As for the Pendennis Cup, continuing through May 31 at Falmouth, England, we have this report from the race committee:
Glorious sunshine and cobalt blue skies welcomed the yachts and spectator boats on the water for the first race day of the 2014 Pendennis Cup, but the unpredictable light winds meant the fleet was to find conditions challenging throughout the three hour race in Falmouth Bay.
The start order for Day 1 began with Kelpie followed by Mariette, although by the time the fleet rounded the first windward ‘Burgess’ mark Velacarina had caught the two lead vessels. Christopher had a great start and had caught the leading boats rounding this first buoy with the newly restored Kelpie following closely behind. At this point the fleet was still maintaining close distance, with Adix marching up the course, keen to hunt down the back of the fleet as the yachts headed past the entrance to the Helford.
With a SSW wind at 8-10knots the yachts were battling in the bay, with the 2011 Pendennis built Christopher pushing ahead launching her dramatic red chile spinnaker as she rounded ‘Helston’. The much smaller 21m Breakaway was close behind, with the race behind between Velacarina, Mariette and Kelpie looking tight. Christopher and Breakaway tussled for the lead as the fleet spread out dramatically during the next leg, with Breakaway gaining ground and rounding the third mark ‘Gylly Beach Café’ in first place.
The fleet was split across the bay on the second upwind leg to the ‘Romeo’ mark. As the race unfolded an interesting balance of tactics and sail combinations were engaged, with the leading yacht Breakaway perfectly suited to making the most of the wind changes falling off the coast whilst the larger yachts started on a coastal track then moved out to sea to take advantage of the more consistent sea breezes to fill their sails. It proved to be a winning tactic by Breakaway as she sped back towards the Helford, making the most of the wind shifts when she once again turned north, flying her spinnaker and stretching her legs dramatically taking off from the fleet, rounding the next ‘Zone 1 Day’ mark before the rest of the fleet.
Christopher and Velacarina were neck and neck during the last leg, and although Christopher was next over the line, sounding her cannon as she passed the castle above, on rating adjustment her final place was in third behind Velacarina, the next yacht to complete the course a few hundred yards later. Mariette had tussled with Adix on the final turn leg launching her gollywobbler as Adix flew her kite, but Mariette gained the advantage as the winds lulled, giving her fourth position. Adix competed almost bow to bow with Kelpie, with Kelpie being awarded fifth place ahead of Adix on amended time.

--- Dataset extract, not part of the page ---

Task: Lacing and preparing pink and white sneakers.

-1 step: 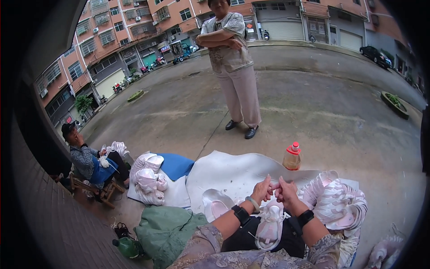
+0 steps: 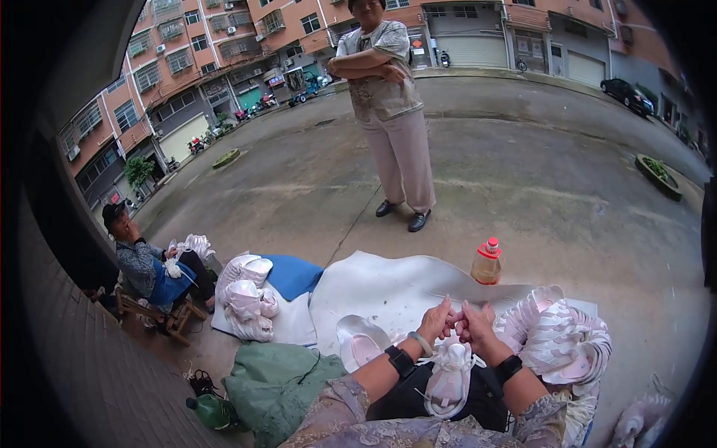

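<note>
Left hand [image 2: 437,319] and right hand [image 2: 472,327] meet fingertip to fingertip, both pinched shut on something too thin to make out, perhaps thread; the white shoe upper [image 2: 450,377] lies on the lap just below them, its lower end hidden between the forearms. At 3 o'clock a heap of white uppers [image 2: 560,340] crowds the right wrist and another is cut off at the lower right rim; open concrete lies beyond the white sheet [image 2: 388,287] toward 12. A bottle [image 2: 487,261] stands at 1 o'clock, a standing person [image 2: 392,112] at 12, a seated person [image 2: 146,265] at 9, more uppers [image 2: 245,295] at 10, and a green bag [image 2: 272,381] at 8.
</note>
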A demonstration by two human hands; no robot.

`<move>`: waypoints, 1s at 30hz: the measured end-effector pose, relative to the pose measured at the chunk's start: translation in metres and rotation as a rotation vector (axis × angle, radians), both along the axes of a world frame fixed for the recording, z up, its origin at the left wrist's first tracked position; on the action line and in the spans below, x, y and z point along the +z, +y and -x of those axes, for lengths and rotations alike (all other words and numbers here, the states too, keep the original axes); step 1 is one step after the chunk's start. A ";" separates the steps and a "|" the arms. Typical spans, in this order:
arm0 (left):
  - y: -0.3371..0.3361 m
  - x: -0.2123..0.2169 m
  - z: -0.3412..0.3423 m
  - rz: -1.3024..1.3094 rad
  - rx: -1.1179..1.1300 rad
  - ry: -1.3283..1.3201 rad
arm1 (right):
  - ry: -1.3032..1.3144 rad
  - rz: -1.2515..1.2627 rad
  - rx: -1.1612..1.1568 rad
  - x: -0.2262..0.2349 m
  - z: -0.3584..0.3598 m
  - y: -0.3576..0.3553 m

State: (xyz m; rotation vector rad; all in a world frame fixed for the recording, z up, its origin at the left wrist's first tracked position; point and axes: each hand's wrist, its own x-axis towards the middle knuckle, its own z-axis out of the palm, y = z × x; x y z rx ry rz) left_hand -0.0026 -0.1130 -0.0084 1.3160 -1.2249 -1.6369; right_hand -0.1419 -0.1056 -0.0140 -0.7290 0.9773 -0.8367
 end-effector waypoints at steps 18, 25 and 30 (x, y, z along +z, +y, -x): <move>0.021 -0.010 -0.004 -0.217 -0.296 0.489 | -0.238 -0.004 0.183 -0.014 0.006 0.032; 0.041 -0.035 -0.009 -0.292 -0.163 0.280 | -0.146 -0.116 0.040 -0.038 0.026 0.053; 0.059 -0.047 -0.004 -0.292 -0.210 0.341 | -0.211 -0.123 0.047 -0.041 0.018 0.064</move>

The Class 2 Little Dennis Fleet enjoyed the calmer seas and crept up on the Pendennis Cup fleet throughout the race. All four yachts started within 5 seconds of each other on the gun with Firebrand having the best start hotly pursued by Cerinthe, Cuilaun and Zarik. Throughout the course all boats stayed close until the second round when the fleet spread with the wind variations. Spectators enjoyed the beautiful sight of the four Little Dennis fleet yachts alongside the Pendennis Cup fleet as they flew their spinnakers with Firebrand maneuvering in between the larger boats as she stretched her lead. Firebrand led the division throughout the second half of the course eventually winning by a clear 10minute margin hidden amongst the larger Pendennis Cup fleet yachts.
The lighter winds provided a fantastic challenge for the first day’s race with the glorious sunshine showing the yachts at their most spectacular amongst a large spectator fleet in Falmouth Bay. The forecast for Wednesday is a stronger north westerly which should create a more dramatic race amongst the larger yachts.